World Cup hero Babar Azam says belief is key for Pakistan

Published June 27, 2019
Babar Azam celebrates after the match against New Zealand on Wednesday. — Reuters
Babar Azam celebrates after the match against New Zealand on Wednesday. — Reuters

Babar Azam says Pakistan have the belief they can win their remaining games to complete a dramatic turnaround and reach the World Cup semi-finals following victory against a strong New Zealand side on Wednesday.

The 24-year-old hit a match-winning unbeaten 101 to anchor Pakistan's reply to New Zealand's score of 237 for six at Edgbaston.

Captain Sarfaraz Ahmed hit the winning runs in the final over as they finished on 241-4 to win by six wickets.

"Belief has been the key," said Babar, who reached his 10th one-day international hundred off 124 balls with 11 fours, following the match. "We have the belief that we will win our next two games and then look ahead."
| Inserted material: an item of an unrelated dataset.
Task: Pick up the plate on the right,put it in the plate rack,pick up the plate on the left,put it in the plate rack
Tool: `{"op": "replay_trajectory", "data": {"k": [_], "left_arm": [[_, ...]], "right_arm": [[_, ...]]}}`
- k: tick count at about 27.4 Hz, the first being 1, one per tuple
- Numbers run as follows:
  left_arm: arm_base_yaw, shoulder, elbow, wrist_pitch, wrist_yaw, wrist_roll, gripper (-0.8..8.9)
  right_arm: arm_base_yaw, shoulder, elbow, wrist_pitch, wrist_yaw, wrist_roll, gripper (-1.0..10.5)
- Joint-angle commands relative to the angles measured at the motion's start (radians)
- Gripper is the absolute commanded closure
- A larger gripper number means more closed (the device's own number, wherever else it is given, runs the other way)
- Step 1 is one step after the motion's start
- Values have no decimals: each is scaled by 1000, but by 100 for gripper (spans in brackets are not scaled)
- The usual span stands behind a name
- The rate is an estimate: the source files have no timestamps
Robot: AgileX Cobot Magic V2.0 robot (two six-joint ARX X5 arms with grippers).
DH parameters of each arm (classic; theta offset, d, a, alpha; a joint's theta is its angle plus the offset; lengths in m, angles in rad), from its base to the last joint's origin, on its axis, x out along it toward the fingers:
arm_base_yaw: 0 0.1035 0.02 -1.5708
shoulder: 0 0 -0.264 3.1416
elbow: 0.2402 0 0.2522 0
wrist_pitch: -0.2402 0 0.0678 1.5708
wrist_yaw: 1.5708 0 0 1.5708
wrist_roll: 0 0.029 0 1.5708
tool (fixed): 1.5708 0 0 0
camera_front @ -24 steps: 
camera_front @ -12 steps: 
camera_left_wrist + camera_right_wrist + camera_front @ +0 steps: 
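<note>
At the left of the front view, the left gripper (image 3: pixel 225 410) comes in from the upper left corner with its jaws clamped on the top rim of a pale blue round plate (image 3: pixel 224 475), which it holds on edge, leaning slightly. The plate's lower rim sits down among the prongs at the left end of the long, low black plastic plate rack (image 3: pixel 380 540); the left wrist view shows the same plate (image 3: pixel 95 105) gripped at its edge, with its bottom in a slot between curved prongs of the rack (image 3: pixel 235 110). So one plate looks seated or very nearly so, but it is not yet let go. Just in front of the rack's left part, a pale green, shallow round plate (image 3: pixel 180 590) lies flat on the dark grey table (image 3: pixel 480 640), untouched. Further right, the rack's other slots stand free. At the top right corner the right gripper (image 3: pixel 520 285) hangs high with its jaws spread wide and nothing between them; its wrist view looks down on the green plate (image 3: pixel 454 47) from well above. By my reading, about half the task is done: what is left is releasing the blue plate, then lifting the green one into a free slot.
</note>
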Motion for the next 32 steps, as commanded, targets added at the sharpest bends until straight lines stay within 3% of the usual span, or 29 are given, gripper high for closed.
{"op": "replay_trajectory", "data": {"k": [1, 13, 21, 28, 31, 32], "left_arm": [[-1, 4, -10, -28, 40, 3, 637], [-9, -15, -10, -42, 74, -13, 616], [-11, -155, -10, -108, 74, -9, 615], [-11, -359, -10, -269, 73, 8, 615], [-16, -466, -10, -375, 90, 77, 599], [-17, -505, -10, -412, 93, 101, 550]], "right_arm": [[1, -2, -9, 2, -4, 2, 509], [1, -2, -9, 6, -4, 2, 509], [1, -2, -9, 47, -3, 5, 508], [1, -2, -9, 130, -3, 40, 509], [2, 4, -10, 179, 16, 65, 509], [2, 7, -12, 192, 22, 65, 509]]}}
Babar, 24, said even when the team were struggling earlier in the tournament, they were confident they could turn their fortunes around.

"We were not winning matches but we talked to each other and had the belief that we could do it and now our focus is on the next game," he said.

Babar said his role had been to bat until the end of the innings.

"I was given a role to bat until the end and others bat around me and that worked well as (Mohammad) Hafeez and then Haris (Sohail) batted well to establish partnerships," said Babar.

He said his target is to become the best batsman in the world.

"I can say that this is one of my best knocks because the aim is to be the best batsman in the world," said Babar, who is already the top-rated batsman in the world in Twenty20 cricket.

According to the International Cricket Council, Babar Azam is now among the top batsmen — aged 24 or under — who scored the most runs in Cricket World Cup.

Pakistan had a disastrous start to their World Cup campaign, losing three of their first five matches with a single victory, against England, and a no-result.

But Sunday's win over South Africa at Lord's and Wednesday's victory in Birmingham have revived their hopes of pulling off a sensational comeback.

Their next game is on Saturday against Afghanistan, who have lost all seven of their matches at the tournament in England and Wales and they finish their group fixtures against Bangladesh, who are level with Pakistan on seven points.

Sri Lanka are also in the hunt, one point behind but with a game in hand, meaning 1992 winners Pakistan must still rely on other results going in their favour to qualify from the 10-team group phase.

Defending champions Australia are the only team to have qualified for the semi-finals so far while New Zealand, India and England currently occupy the other top-four slots.